__WHAT IS REQUIRED__
Write out the whole listing exactly as it stands.

---

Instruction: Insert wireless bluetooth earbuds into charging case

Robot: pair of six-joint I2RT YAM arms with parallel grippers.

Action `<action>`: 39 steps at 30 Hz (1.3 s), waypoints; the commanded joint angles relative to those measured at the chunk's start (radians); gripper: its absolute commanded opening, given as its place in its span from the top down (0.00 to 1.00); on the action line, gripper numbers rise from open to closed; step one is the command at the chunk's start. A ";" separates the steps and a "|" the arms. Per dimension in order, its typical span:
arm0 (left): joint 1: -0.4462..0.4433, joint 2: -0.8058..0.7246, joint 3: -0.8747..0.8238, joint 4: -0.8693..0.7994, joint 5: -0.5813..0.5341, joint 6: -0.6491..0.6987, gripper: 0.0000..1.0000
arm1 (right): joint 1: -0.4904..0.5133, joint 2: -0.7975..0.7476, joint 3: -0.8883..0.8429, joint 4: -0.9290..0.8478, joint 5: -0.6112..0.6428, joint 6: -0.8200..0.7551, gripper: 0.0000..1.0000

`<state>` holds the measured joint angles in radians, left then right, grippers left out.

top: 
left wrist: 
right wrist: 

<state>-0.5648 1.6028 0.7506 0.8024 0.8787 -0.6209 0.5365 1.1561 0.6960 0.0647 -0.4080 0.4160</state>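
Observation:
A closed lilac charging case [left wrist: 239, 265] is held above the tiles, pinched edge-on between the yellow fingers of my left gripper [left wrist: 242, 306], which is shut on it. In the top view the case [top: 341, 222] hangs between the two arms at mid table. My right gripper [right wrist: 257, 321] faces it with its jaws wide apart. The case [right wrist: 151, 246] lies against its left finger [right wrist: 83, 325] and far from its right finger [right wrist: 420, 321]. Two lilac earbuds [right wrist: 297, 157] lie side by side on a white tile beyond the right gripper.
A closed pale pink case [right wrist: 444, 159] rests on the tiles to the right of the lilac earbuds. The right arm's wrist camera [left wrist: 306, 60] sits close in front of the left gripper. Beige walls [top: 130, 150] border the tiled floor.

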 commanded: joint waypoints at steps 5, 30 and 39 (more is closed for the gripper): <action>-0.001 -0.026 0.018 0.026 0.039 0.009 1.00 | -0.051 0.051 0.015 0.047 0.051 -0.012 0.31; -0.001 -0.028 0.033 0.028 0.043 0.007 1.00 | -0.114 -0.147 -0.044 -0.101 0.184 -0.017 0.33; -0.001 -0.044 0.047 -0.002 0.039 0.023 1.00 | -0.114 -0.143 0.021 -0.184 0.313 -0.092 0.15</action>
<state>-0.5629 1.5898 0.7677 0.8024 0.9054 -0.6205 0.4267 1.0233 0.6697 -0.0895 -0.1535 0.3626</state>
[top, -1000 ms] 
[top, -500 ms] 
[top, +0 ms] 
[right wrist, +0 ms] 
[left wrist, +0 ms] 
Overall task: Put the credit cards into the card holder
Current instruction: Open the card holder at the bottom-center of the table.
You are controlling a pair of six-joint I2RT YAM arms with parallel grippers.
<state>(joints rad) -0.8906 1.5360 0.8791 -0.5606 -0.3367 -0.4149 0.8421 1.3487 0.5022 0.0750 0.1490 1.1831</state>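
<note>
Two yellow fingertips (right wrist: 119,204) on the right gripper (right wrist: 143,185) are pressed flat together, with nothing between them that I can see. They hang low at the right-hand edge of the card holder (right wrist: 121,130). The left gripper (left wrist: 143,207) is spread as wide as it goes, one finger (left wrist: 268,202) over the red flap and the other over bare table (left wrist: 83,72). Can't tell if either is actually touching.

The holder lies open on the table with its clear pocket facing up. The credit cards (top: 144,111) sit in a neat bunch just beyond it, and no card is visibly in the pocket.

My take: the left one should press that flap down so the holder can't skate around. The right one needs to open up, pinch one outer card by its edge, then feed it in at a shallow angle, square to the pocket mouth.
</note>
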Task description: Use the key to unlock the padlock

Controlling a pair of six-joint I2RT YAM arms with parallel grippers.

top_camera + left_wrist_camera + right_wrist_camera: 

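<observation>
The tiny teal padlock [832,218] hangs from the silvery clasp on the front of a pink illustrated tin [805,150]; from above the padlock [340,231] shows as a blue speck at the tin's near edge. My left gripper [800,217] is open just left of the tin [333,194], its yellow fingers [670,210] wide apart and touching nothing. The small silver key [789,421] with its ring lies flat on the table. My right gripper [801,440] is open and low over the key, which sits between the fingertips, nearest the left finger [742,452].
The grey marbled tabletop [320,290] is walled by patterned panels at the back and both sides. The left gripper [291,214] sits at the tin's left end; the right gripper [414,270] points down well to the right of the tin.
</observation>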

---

__ANSWER TO THE EXERCISE__
Instruction: Insert wireless bluetooth earbuds into charging case

Robot: pair of six-joint I2RT YAM arms with parallel grippers.

Action `<action>`: 39 steps at 30 Hz (1.3 s), waypoints; the commanded joint angles relative to those measured at the chunk's start (radians); gripper: its absolute commanded opening, given as its place in its span from the top down (0.00 to 1.00); on the action line, gripper numbers rise from open to closed; step one is the command at the chunk's start. A ";" separates the steps and a "|" the arms. Per dimension in order, its typical span:
arm0 (left): joint 1: -0.4462..0.4433, joint 2: -0.8058..0.7246, joint 3: -0.8747..0.8238, joint 4: -0.8693..0.7994, joint 5: -0.5813..0.5341, joint 6: -0.6491..0.6987, gripper: 0.0000..1.0000
arm1 (right): joint 1: -0.4904..0.5133, joint 2: -0.7975..0.7476, joint 3: -0.8883..0.8429, joint 4: -0.9290..0.8478, joint 5: -0.6112..0.6428, joint 6: -0.8200..0.7551, gripper: 0.0000..1.0000

`<state>` holds the measured joint angles in radians, left then right, grippers left out.

top: 
left wrist: 
right wrist: 

<state>-0.5648 1.6028 0.7506 0.8024 0.8787 -0.6209 0.5365 1.1561 0.6960 0.0647 -0.4080 0.4160</state>
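Observation:
A closed lilac charging case [left wrist: 239, 265] is held above the tiles, pinched edge-on between the yellow fingers of my left gripper [left wrist: 242, 306], which is shut on it. In the top view the case [top: 341, 222] hangs between the two arms at mid table. My right gripper [right wrist: 257, 321] faces it with its jaws wide apart. The case [right wrist: 151, 246] lies against its left finger [right wrist: 83, 325] and far from its right finger [right wrist: 420, 321]. Two lilac earbuds [right wrist: 297, 157] lie side by side on a white tile beyond the right gripper.
A closed pale pink case [right wrist: 444, 159] rests on the tiles to the right of the lilac earbuds. The right arm's wrist camera [left wrist: 306, 60] sits close in front of the left gripper. Beige walls [top: 130, 150] border the tiled floor.
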
 commanded: joint waypoints at steps 5, 30 and 39 (more is closed for the gripper): <action>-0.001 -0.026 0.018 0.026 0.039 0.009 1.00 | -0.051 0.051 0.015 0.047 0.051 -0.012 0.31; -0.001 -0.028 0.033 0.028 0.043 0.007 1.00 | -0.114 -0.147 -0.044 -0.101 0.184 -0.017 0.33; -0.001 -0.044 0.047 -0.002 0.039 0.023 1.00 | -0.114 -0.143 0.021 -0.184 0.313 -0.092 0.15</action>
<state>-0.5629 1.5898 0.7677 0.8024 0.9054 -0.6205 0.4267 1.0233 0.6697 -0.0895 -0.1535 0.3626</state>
[top, -1000 ms] 
[top, -500 ms] 
[top, +0 ms] 
[right wrist, +0 ms] 
[left wrist, +0 ms] 
Overall task: Put the credit cards into the card holder
Current instruction: Open the card holder at the bottom-center of the table.
You are controlling a pair of six-joint I2RT YAM arms with parallel grippers.
<state>(joints rad) -0.8906 1.5360 0.8791 -0.5606 -0.3367 -0.4149 0.8421 1.3487 0.5022 0.0750 0.1490 1.1831</state>
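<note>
Two yellow fingertips (right wrist: 119,204) on the right gripper (right wrist: 143,185) are pressed flat together, with nothing between them that I can see. They hang low at the right-hand edge of the card holder (right wrist: 121,130). The left gripper (left wrist: 143,207) is spread as wide as it goes, one finger (left wrist: 268,202) over the red flap and the other over bare table (left wrist: 83,72). Can't tell if either is actually touching.

The holder lies open on the table with its clear pocket facing up. The credit cards (top: 144,111) sit in a neat bunch just beyond it, and no card is visibly in the pocket.

My take: the left one should press that flap down so the holder can't skate around. The right one needs to open up, pinch one outer card by its edge, then feed it in at a shallow angle, square to the pocket mouth.
</note>
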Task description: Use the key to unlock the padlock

Controlling a pair of six-joint I2RT YAM arms with parallel grippers.

top_camera + left_wrist_camera + right_wrist_camera: 

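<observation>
The tiny teal padlock [832,218] hangs from the silvery clasp on the front of a pink illustrated tin [805,150]; from above the padlock [340,231] shows as a blue speck at the tin's near edge. My left gripper [800,217] is open just left of the tin [333,194], its yellow fingers [670,210] wide apart and touching nothing. The small silver key [789,421] with its ring lies flat on the table. My right gripper [801,440] is open and low over the key, which sits between the fingertips, nearest the left finger [742,452].
The grey marbled tabletop [320,290] is walled by patterned panels at the back and both sides. The left gripper [291,214] sits at the tin's left end; the right gripper [414,270] points down well to the right of the tin.
</observation>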

No more work remains in this exercise.